物質の精製の難しさ、大切さ
化学合成を行った後は、精製して不純物を取り除き、目的の物質を取り出す必要があります。
特に有機化合物(炭素を含む物質)の合成は、精製こそがメインと言っても過言ではないかもしれません。
効率良く高純度の物質を取り出すことが求められます。
合成も重要ですが、その後の精製は有機合成化学者の腕の見せ所です。
有機化合物の合成に使った触媒や反応の開始剤、副生成物(目的物質ではないもの)を除去します。
一番簡単なのは、ろ紙でろ過するだけの結晶化です。
目的物の溶けている反応溶液をろ過し、冷やします。
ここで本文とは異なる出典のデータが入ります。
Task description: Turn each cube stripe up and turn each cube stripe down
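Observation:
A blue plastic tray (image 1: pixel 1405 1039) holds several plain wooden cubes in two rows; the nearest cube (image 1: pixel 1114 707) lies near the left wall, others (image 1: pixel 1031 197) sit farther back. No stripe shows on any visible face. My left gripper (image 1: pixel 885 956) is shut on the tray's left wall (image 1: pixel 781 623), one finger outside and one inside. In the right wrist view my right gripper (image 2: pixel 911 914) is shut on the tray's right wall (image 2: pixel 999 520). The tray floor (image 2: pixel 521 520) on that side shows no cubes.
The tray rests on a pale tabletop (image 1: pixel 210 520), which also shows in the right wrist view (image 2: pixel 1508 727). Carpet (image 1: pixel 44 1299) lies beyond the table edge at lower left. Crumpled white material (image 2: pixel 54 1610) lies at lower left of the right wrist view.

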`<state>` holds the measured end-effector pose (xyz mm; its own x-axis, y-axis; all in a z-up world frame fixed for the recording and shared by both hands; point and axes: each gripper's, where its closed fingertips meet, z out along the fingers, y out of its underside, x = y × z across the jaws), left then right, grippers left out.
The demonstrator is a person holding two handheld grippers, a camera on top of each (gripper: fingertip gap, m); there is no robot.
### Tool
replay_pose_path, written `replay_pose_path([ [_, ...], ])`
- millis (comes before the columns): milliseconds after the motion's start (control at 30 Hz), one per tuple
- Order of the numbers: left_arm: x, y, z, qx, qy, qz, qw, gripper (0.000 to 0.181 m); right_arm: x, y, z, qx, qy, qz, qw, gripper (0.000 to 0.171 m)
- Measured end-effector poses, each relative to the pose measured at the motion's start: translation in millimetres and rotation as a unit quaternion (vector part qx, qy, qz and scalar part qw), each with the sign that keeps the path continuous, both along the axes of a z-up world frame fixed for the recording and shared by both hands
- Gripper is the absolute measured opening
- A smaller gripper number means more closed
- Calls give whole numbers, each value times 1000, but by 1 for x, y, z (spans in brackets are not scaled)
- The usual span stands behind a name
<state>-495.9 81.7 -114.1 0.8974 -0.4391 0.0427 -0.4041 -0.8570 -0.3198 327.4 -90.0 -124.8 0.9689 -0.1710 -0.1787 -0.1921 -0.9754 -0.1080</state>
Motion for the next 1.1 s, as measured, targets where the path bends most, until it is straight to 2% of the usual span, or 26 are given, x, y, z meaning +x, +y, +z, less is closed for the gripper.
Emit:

これで結晶化することもあります。
大抵は、そこに目的物の溶け難い溶媒を少しずつ加えて混ぜると、目的物の結晶が析出します。
反応が終わった直後は、泥のような状態のことが多いんですが、結晶化させると嘘のように綺麗になります。
どんなものかというと、酢酸ナトリウムの針状結晶のようなものです。
有機化合物の結晶は、分子が様々な作用で凝集し、規則正しく配列した状態のものです。
結晶化するということは、不純物を含まない純粋な物質のかたまりが出来たということです。
つまり、結晶化が精製のゴールなんです。
しかし、前述したシンプルな方法で結晶化するとは限りません。
そのときは、以前ご紹介したカラムクロマトグラフィーを使います。
このカラムクロマトグラフィーも、有機化学者の腕の見せ所です。
クロマトグラフィーの巧拙で、その人の実力が一発で分かってしまいますw
適切な溶媒、カラムの長さ、カラムに詰める物質(シリカゲルなどの担体)の選択、目的物の見極め etc.
このように、カラムクロマトグラフィーには様々な要素があり、一筋縄ではいきません。
でも、これで綺麗に目的物だけを分離できると、最高の達成感を味わえます。
気分は天才化学者ですw
有機合成において、目的物の結晶を得ることは重要なことです。
先日ご紹介した真島利行は、漆からウルシオールの結晶を得たことが最も喜ばしいことの一つだったと回想していますが、実際に有機合成で精製を行うと、その気持ちがよく分かります。
有機化合物の純度が1%違うだけで、見た目や結晶化のし易さが大きく変わります。
例えば、純度98%もあるのに、なかなか結晶化しないことがあります。
そこで、クロマトグラフィーなどで更に精製し、純度99%にすると簡単に結晶化するようになります。
しかも、98%のときは溶媒にすぐ溶けていたのに、今度はなかなか溶けません。
見た目も、99%にすると結晶の形がはっきりし、キラキラと輝いています。
僅かな不純物が目的物を溶媒に溶けやすくし、結晶化を邪魔しているんですね。
こんな風に、たったの1%で大きく変わります。
なので、出来る限り精製して高純度を目指します。
僕は99.999%を達成したことがありますw
こういうのをファイブナインといいます。
*このときの純度は、液体クロマトグラフィーで分析した結果です。
もちろん、精製自体が困難なものや、90%程度で十分なものも中にはあります。
必ずしも高純度を目指す必要があるわけではないんです。
物質を精製して高純度を達成するには、膨大な手間暇を要することが多く、そんなことを毎回やるのは非現実的です。
精製がものすごく大変だけど、高純度にする必要がある。
そんなときは、合成方法や使用する試薬の見直しが一番です。
実は、試薬に含まれる不純物が原因だったりします。
反応に使う試薬を精製すると、簡単に純度98%以上の目的物が得られた。
そんなこともあります(^^;)
日本の試薬メーカーは高品質のものが多いですが、海外から購入する試薬は気を付けた方が良いです。
特に中国製ですね。
石や葉っぱが入っていたことがありますw
むしろ、何をやったら試薬ビンにそんなものが入るのか、メーカーに聞きたいです。